Here’s why Long calls this another example of Republican voter suppression.

Historically the party split of political precincts would mirror the result of the governor’s race.

In the 2022 election, Greg Abbott won the governor’s race, but won only 44.5% of the votes cast in Harris County. But republicans ended up with just 31% of the republican precinct judges in this county.

“That’s a full 13% power shift to the democrat favor,” said Long.

That’s because the Harris County lections administrator decided that all of these ghost precincts, the ones with no voters in them, well they were actually tied on election day and awarded all the ties – every single one of them – to the democrats. Meaning they get to have more election judges controlling the voting process.

“You can’t have a tie when nobody votes. Okay it’s a zero-population uninhabited so it’s impossible to have a tied,” states Long.

“I think it’s just very patently unfair,” expressed Sonya Aston.

Sonya Aston used to run elections in Harris County. Now she’s an expert for the Harris County Republican Party.

“The democrats now have 11 more polls where democrat judges are going to be running them as opposed to republicans,” continues Aston.

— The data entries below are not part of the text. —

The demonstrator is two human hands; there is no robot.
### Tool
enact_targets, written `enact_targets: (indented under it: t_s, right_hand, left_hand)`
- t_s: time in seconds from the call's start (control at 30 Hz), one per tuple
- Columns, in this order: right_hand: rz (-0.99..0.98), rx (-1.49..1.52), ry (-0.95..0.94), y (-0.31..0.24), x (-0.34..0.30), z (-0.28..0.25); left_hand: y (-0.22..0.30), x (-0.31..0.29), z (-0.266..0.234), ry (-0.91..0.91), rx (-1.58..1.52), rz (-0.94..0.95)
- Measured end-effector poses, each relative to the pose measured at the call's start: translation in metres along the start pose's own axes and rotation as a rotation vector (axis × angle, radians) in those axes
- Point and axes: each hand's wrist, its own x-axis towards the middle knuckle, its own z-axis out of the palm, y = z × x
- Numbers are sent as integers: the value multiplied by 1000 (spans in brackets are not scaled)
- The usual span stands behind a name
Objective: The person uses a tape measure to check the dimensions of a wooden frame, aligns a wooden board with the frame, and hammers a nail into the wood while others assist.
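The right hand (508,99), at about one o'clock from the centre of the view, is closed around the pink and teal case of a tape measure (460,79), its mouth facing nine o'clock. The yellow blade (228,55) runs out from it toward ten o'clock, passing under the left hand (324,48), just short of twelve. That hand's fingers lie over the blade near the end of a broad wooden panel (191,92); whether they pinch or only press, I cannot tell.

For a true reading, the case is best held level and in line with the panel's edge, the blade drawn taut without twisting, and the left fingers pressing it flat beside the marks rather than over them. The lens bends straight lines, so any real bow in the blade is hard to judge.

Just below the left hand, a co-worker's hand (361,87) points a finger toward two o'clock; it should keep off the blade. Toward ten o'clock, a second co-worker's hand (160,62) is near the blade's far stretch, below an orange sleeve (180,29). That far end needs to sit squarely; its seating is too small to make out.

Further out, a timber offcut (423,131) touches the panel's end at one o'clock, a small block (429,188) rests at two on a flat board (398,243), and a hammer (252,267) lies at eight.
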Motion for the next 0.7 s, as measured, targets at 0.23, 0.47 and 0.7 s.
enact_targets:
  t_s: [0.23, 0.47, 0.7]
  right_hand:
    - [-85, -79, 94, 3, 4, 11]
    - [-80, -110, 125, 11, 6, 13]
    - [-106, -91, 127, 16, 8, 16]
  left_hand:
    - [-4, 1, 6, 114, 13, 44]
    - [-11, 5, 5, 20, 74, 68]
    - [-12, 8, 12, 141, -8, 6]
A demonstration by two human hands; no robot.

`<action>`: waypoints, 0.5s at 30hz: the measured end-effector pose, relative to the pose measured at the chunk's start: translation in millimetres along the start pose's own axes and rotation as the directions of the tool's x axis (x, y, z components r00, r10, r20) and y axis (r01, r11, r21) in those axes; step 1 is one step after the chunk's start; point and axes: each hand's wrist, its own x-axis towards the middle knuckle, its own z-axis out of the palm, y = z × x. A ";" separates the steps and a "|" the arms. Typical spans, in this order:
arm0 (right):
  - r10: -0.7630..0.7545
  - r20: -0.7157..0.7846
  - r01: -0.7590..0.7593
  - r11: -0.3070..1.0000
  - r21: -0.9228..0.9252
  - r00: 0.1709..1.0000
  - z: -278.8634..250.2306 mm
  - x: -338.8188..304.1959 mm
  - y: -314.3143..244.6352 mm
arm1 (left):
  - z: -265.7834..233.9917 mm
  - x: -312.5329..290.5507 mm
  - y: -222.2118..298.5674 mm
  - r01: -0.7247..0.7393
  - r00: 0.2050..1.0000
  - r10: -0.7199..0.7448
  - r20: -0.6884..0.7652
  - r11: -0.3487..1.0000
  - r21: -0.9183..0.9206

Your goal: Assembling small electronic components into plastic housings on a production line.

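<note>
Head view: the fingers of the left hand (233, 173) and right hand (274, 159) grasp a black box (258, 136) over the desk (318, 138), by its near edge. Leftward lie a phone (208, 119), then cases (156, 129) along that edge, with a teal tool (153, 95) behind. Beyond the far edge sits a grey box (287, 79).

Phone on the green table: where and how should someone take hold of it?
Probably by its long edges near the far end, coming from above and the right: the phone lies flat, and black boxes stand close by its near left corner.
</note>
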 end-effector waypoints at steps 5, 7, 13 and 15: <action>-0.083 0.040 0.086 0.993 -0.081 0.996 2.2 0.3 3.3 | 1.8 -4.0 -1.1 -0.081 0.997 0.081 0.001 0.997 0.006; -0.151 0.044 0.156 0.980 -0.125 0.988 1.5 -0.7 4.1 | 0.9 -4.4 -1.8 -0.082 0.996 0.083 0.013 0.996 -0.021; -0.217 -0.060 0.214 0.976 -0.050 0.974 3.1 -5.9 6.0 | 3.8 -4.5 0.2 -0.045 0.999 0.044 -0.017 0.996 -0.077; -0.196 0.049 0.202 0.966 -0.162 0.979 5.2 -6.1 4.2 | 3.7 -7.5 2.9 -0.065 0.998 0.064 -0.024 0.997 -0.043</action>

The Republican Party has compiled a list of democratic precinct judges they accuse of violating election law. Skirting rules to make sure only eligible people vote. They even have a nickname for them, the dirty thirty.

Now you can add democratic ghost precincts to the growing complaints that Harris County elections are simply unfair, because of games being played by Lina Hidalgo and the crew.

Like the still unanswered questions about the ballot paper shortages, or the Baker Ripley problems that helped the democrats get an extra hour of voting, or the failure to stop letting dead people sign up for mail in ballots, or the refusal to take felons off the voting rolls or take off folks who don’t live here anymore.

“In Harris County the problem we have it’s a death by a thousand cuts. There’s a little bit being taken off here and a little being taken off there,” expressed Aston.

Take the locations of polls. We have county wide voting but the numbers don’t add up.

Rodney Ellis, he’s the commissioner of precinct one, 668,000 registered voters.

The only republican on commissioners court is Tom Ramsey, in precinct three, he has 753,000 registered voters.

85,000 more voters than Ellis has. In precinct 3 there are 179 polls. Precinct one has 193 places to vote.

“It becomes really clear this was intentional, they created these postage size precincts in order to increase the precinct count for the democrats side,” said Long.

We will be watching as the mayor’s race heads to a runoff.

“It’s too late to really do something about this election. And what we need to do is make sure it’s fixed for upcoming elections,” said Aston.

A preliminary audit by the Secretary of State has already confirmed what we’ve been trying to tell you since last year.

The November 22 election was a mess, “Harris County clearly had multiple failures conducting the election and violated election law,” read the audit.

Now it’s time for the Secretary of State to do something about it. Like tell the democrats that zero isn’t a tie.

I say it’s time to get rid of the ghost.